Больше всего он походил на невероятных размеров паровой котел. От него за версту веяло чудесами науки Жюль-Верновских времен. Здесь, у лифтовой стены, карниз проходил от него метрах в десяти, но с остальных трех сторон примыкал вплотную, становясь более широким, и там его загромождали какие-то невероятные, допотопные средства управления: манометры, рычаги, маховики, рукоятки, призматические перископы, еще более придавая гиганту вид какой-то чудовищной парасиловой установки. И я как-то сразу понял, что — вот он, тот самый «сундучок побольше и посложнее», о котором упомянул распираемый тщеславием и гордостью Клаус Хаусхоффер перед гостями.
Старик с доброжелательным любопытством посмотрел на меня.
— Вы хорошо держитесь, Трубецкой, — сказал он. — Но, бьюсь об заклад, вы даже не догадываетесь, что это такое.
Меня вдруг ошпарила догадка.
— В этой штуке делают людей агрессивными.
— Черт возьми, вы почти угадали. Но даже вы не представляете их размаха. В этой штуке сделали людей агрессивными. Навсегда. Идемте, — и он двинулся по чуть раскачивающемуся, чуть гудящему от шагов карнизу. Я пошел следом.
«Найди их и убей». Кого? Вот этого перемолотого жизнью полусумасшедшего старика?
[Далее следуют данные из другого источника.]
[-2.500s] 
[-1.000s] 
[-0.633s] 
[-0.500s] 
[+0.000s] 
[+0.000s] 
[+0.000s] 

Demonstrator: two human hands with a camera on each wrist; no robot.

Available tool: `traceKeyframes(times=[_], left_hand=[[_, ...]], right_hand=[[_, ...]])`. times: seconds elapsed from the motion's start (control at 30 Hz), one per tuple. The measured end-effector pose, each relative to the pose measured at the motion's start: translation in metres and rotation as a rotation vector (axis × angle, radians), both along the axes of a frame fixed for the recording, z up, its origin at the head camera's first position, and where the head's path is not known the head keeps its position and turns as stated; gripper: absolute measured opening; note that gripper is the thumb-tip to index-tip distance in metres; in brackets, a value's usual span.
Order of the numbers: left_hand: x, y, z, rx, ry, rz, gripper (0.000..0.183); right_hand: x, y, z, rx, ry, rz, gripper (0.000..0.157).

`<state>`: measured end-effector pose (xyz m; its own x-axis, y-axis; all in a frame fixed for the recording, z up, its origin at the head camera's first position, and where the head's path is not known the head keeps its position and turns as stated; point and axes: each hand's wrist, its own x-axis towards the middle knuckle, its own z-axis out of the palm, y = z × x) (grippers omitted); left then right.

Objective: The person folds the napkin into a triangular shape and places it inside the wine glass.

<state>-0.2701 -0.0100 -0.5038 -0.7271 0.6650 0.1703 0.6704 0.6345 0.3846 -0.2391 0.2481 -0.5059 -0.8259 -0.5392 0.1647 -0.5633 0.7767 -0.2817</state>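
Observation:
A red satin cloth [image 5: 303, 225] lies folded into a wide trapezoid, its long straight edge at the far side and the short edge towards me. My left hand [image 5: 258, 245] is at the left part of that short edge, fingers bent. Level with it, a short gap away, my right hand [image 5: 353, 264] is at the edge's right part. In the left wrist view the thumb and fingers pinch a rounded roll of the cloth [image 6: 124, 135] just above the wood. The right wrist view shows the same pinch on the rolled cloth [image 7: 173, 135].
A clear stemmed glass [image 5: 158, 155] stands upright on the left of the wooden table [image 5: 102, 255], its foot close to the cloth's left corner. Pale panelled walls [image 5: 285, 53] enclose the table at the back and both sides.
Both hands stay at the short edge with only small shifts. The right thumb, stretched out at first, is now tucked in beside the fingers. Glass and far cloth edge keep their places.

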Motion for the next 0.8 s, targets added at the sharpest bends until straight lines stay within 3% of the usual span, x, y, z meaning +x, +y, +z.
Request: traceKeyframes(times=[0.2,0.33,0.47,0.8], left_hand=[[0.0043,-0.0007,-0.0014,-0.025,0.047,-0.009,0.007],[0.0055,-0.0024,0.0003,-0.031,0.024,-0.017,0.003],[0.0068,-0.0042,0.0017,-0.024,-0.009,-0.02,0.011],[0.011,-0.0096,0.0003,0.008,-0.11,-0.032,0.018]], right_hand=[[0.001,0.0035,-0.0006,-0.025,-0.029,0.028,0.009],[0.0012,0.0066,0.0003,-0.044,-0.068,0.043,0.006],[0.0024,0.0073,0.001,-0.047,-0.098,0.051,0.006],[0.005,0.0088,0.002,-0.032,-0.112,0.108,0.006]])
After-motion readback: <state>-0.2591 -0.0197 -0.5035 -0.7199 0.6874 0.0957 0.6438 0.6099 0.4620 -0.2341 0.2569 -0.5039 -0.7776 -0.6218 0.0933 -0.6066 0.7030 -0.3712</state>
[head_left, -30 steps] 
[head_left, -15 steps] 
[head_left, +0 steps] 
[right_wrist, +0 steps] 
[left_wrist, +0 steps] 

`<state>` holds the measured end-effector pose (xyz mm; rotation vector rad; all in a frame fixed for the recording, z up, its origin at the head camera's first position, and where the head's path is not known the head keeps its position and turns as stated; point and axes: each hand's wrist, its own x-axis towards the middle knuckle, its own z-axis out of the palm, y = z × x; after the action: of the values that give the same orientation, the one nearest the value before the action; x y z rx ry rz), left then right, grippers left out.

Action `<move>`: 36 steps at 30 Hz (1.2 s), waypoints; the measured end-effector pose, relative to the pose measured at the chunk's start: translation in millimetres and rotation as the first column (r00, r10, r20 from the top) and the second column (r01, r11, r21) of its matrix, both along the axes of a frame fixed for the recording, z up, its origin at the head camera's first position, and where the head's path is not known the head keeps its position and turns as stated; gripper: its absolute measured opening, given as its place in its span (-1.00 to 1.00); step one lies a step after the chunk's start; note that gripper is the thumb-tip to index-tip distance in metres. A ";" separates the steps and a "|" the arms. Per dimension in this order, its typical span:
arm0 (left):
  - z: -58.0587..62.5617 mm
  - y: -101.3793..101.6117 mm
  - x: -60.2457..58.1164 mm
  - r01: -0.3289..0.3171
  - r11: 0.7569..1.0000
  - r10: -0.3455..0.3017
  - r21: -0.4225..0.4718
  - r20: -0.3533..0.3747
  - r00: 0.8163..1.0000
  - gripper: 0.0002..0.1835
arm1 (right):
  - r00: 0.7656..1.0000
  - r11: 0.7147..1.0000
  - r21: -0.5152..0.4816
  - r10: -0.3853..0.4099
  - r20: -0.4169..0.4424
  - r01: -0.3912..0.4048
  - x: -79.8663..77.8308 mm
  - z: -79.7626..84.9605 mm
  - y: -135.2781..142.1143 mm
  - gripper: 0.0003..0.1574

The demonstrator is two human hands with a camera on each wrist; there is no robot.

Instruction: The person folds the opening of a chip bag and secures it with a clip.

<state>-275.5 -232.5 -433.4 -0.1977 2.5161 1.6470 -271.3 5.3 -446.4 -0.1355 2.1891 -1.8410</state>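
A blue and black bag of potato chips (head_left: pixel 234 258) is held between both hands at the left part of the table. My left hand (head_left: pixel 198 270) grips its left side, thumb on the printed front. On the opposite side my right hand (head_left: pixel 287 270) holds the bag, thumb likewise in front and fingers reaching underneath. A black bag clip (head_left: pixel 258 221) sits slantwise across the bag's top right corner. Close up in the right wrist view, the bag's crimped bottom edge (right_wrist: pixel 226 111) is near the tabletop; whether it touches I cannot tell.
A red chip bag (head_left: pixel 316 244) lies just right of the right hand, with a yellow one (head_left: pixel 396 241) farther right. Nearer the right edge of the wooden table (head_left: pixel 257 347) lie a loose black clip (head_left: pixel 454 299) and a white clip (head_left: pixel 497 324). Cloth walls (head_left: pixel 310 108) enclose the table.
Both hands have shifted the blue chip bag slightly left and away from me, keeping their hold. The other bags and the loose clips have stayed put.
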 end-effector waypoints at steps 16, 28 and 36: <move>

Кого?
Мы подошли к толстой короткой трубе первого перископа. Хаусхоффер с заметным усилием сдвинул с нарамника железную заслонку, и на кирпичную стенку напротив выхлестнул ослепительный световой блик, в пробившем сумеречный воздух луче плыли, как звезды, пылинки. На изглоданном лице Хаусхоффера резче прорисовались морщины, белые отсветы легли на древние приборы. Щурясь, Хаусхоффер потянул на себя висящую на решетчатом раздвижном кронштейне дисковую кассету со сменными светофильтрами, чуть прокрутил ее, выбирая, и ладонью с силой нашлепнул один из фильтров на перископ. Свирепый луч, бивший из адской топки «котла», померк.
— Извольте, — сказал Хаусхоффер, чуть отступив в сторону от перископа, поднес ко рту бутылку и сделал глоток.
В черном бездонном провале висел круглый, немного взлохмаченный сгусток огня. Несколько секунд я ошеломленно моргал — глаз привыкал к режущему свету медленно — и память бестолково металась от одной ассоциации к другой, пытаясь сообразить, на что это похоже…
— А если пошире — то вот так, — сказал Хаусхоффер и, неловко зажав коньяк подмышкой, обеими ладонями немного прокрутил широкое рубчатое кольцо, охлестнувшее тубус перископа.
Сгусток стремительно съежился, превратился в каплю. А далеко по сторонам от него, в густой, невероятно густой и, казалось, не имевшей пределов тьме глазу вдруг померещились едва неуловимые искры. Две… три…
В полной прострации я глянул на Хаусхоффера.